▶ **Activity**:
Set down the data below in full, exactly as it reads, but without the pictures.

╔══

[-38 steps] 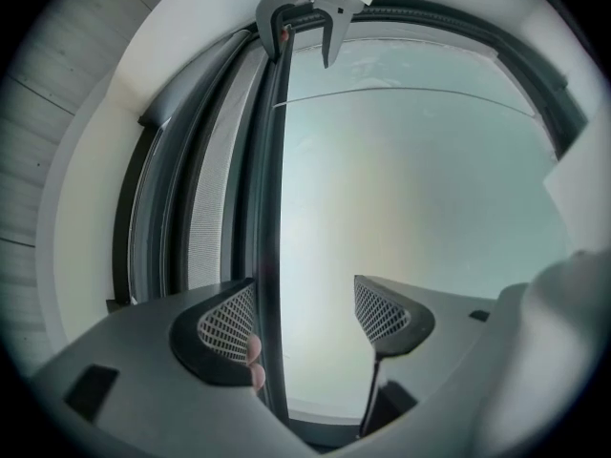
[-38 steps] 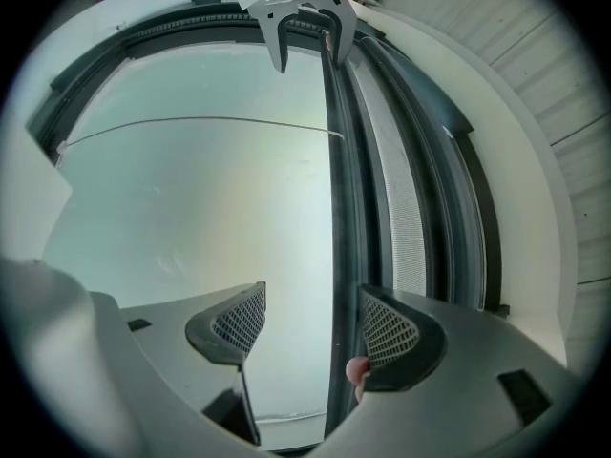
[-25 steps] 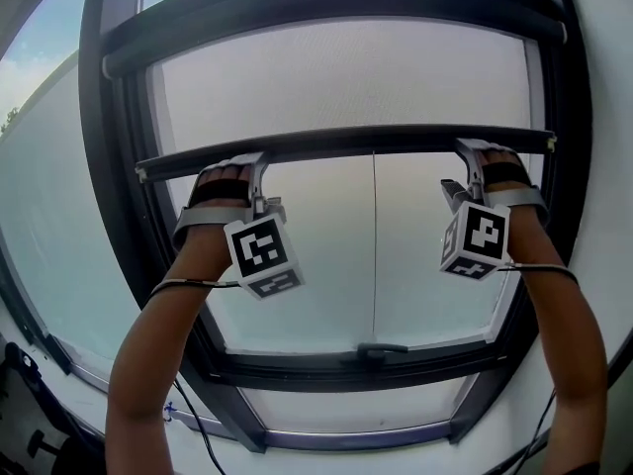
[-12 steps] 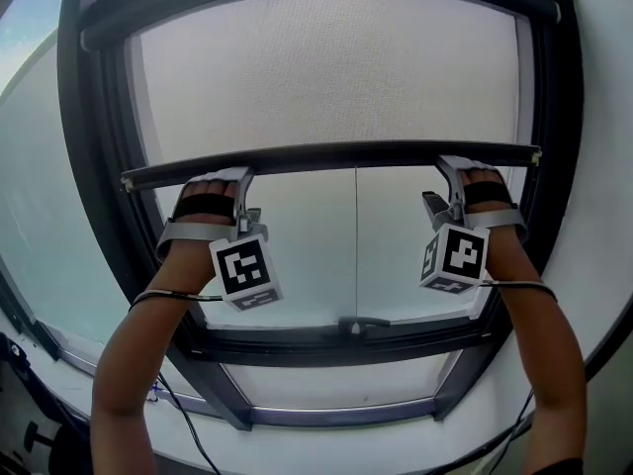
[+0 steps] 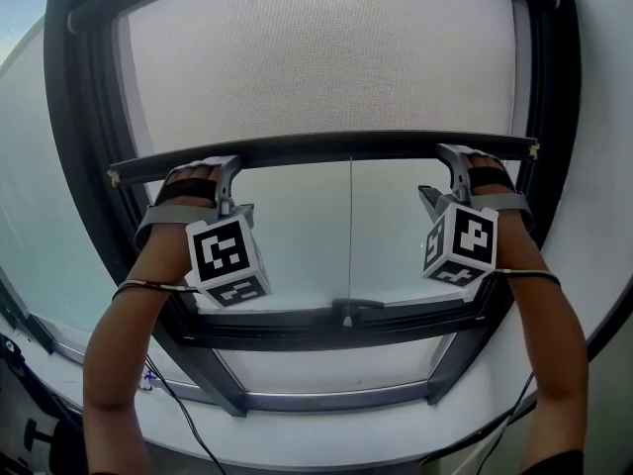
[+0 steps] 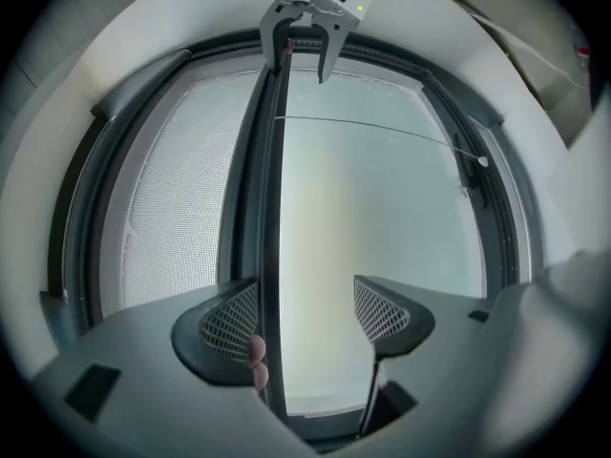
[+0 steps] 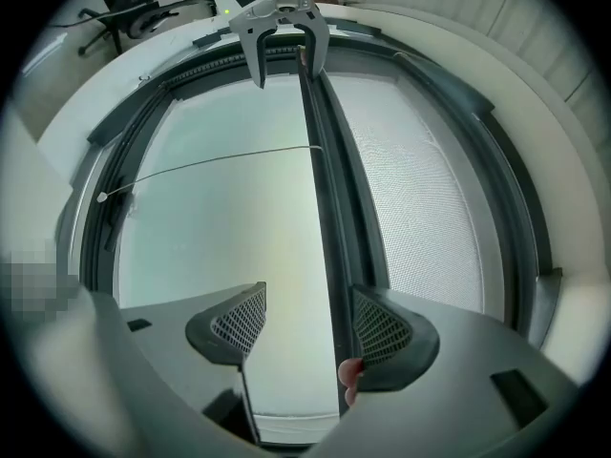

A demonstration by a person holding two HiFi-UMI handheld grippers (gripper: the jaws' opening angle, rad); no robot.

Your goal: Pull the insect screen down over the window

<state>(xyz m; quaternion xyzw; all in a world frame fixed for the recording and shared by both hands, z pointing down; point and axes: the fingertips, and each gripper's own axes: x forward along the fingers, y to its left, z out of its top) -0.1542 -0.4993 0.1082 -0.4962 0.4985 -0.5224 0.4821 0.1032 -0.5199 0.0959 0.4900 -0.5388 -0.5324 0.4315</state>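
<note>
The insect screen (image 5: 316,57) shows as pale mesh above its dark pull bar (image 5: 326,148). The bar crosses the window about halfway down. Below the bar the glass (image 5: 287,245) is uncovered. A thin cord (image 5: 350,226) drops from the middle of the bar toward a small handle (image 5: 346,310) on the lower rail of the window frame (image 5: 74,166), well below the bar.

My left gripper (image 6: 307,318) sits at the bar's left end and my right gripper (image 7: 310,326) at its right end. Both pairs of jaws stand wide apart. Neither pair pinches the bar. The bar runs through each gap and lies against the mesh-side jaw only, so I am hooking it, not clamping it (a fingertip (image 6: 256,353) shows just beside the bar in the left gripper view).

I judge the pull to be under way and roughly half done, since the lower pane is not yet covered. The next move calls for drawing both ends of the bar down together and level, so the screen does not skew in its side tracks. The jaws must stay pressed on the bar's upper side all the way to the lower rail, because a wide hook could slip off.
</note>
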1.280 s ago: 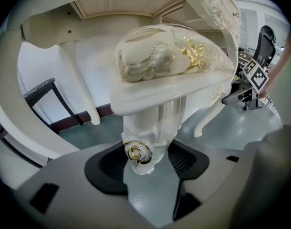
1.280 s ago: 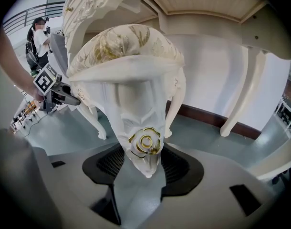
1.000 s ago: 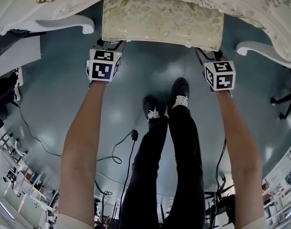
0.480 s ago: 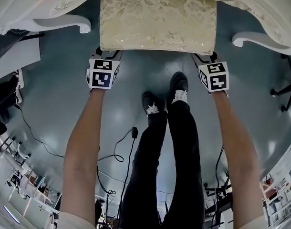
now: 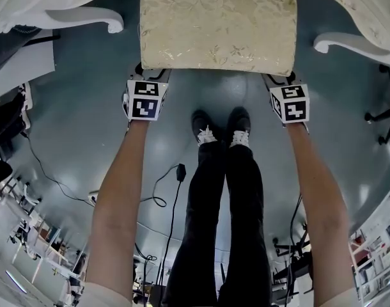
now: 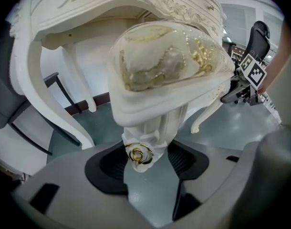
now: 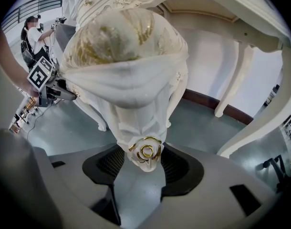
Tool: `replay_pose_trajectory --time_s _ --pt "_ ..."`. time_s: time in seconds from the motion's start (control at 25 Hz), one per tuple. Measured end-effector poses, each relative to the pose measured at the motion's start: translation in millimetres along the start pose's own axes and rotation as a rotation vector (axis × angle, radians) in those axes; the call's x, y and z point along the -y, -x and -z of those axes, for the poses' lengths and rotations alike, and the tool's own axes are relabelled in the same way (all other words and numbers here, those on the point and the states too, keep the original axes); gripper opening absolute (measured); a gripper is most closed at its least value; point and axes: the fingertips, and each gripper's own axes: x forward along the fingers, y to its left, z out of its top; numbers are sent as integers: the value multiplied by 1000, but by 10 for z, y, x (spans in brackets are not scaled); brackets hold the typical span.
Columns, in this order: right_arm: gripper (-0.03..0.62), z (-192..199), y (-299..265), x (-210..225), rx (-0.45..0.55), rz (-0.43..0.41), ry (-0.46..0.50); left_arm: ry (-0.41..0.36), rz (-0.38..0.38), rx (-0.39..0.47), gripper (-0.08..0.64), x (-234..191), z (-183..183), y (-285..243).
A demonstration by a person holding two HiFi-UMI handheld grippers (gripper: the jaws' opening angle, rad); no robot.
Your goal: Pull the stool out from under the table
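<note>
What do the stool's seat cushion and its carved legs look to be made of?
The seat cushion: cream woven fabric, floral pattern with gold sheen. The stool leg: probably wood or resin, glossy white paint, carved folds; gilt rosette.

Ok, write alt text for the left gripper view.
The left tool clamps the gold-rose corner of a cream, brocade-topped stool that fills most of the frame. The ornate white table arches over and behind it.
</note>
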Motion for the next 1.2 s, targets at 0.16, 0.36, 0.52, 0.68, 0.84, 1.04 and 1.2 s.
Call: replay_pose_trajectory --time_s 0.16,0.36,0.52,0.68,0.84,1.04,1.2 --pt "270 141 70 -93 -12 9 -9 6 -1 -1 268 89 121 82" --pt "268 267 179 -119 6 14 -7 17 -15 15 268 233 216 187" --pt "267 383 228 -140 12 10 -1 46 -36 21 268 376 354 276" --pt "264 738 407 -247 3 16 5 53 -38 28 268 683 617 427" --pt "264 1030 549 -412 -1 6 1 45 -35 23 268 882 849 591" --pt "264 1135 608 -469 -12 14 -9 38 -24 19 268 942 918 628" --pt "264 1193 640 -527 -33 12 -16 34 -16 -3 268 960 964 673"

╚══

▶ **Response box**:
[-38 steps] 
[-38 steps] 
[-25 steps] 
[-12 steps] 
[+0 steps] 
[+0 steps] 
[+0 steps] 

A demonstration by a person holding two HiFi-UMI handheld grippers (gripper: the jaws' opening angle, rad); no robot.

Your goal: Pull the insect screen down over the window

<state>(xyz m; quaternion xyzw; all in a world frame fixed for the recording and shared by both hands, z pointing down; point and axes: the fingertips, and each gripper's own axes: x forward along the fingers, y to its left, z out of its top) -0.1542 -0.4993 0.1082 -0.4962 0.4985 -0.5224 0.4821 0.1032 -0.5199 0.0959 0.4900 -0.5388 -0.5324 0.4315</state>
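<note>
The insect screen (image 5: 316,57) shows as pale mesh above its dark pull bar (image 5: 326,148). The bar crosses the window about halfway down. Below the bar the glass (image 5: 287,245) is uncovered. A thin cord (image 5: 350,226) drops from the middle of the bar toward a small handle (image 5: 346,310) on the lower rail of the window frame (image 5: 74,166), well below the bar.

My left gripper (image 6: 307,318) sits at the bar's left end and my right gripper (image 7: 310,326) at its right end. Both pairs of jaws stand wide apart. Neither pair pinches the bar. The bar runs through each gap and lies against the mesh-side jaw only, so I am hooking it, not clamping it (a fingertip (image 6: 256,353) shows just beside the bar in the left gripper view).

I judge the pull to be under way and roughly half done, since the lower pane is not yet covered. The next move calls for drawing both ends of the bar down together and level, so the screen does not skew in its side tracks. The jaws must stay pressed on the bar's upper side all the way to the lower rail, because a wide hook could slip off.
</note>
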1.280 s ago: 
1.280 s ago: 
1.000 s ago: 
0.480 s ago: 
now: 
now: 
now: 
Tool: `replay_pose_trajectory --time_s _ --pt "_ ..."`. time_s: time in seconds from the motion's start (control at 25 Hz), one per tuple. Measured end-effector poses, each relative to the pose measured at the motion's start: translation in millimetres along the start pose's own axes and rotation as a rotation vector (axis × angle, radians) in those axes; the call's x, y and z point along the -y, -x and -z of those axes, for the poses' lengths and rotations alike, and the tool's own axes are relabelled in the same way (all other words and numbers here, those on the point and the states too, keep the original axes); gripper opening absolute (measured); a gripper is most closed at its least value; point and axes: the fingertips, and each gripper's own axes: x forward along the fingers, y to its left, z out of its top; numbers are sent as integers: the value multiplied by 1000, but by 10 for z, y, x (spans in brackets are not scaled); brackets hold the typical span.
Columns, in this order: right_arm: gripper (-0.03..0.62), z (-192..199), y (-299..265), x (-210..225), rx (-0.45..0.55), rz (-0.43..0.41), ry (-0.46..0.50); left_arm: ry (-0.41..0.36), rz (-0.38..0.38), rx (-0.39..0.47), gripper (-0.08..0.64), x (-234..191), z (-183..183), y (-285..243).
A demonstration by a person holding two HiFi-UMI handheld grippers (gripper: the jaws' opening angle, rad); no robot.
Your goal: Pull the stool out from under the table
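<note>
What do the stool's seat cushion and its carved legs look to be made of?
The seat cushion: cream woven fabric, floral pattern with gold sheen. The stool leg: probably wood or resin, glossy white paint, carved folds; gilt rosette.

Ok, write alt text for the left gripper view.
The left tool clamps the gold-rose corner of a cream, brocade-topped stool that fills most of the frame. The ornate white table arches over and behind it.
</note>
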Motion for the next 1.2 s, targets at 0.16, 0.36, 0.52, 0.68, 0.84, 1.04 and 1.2 s.
Call: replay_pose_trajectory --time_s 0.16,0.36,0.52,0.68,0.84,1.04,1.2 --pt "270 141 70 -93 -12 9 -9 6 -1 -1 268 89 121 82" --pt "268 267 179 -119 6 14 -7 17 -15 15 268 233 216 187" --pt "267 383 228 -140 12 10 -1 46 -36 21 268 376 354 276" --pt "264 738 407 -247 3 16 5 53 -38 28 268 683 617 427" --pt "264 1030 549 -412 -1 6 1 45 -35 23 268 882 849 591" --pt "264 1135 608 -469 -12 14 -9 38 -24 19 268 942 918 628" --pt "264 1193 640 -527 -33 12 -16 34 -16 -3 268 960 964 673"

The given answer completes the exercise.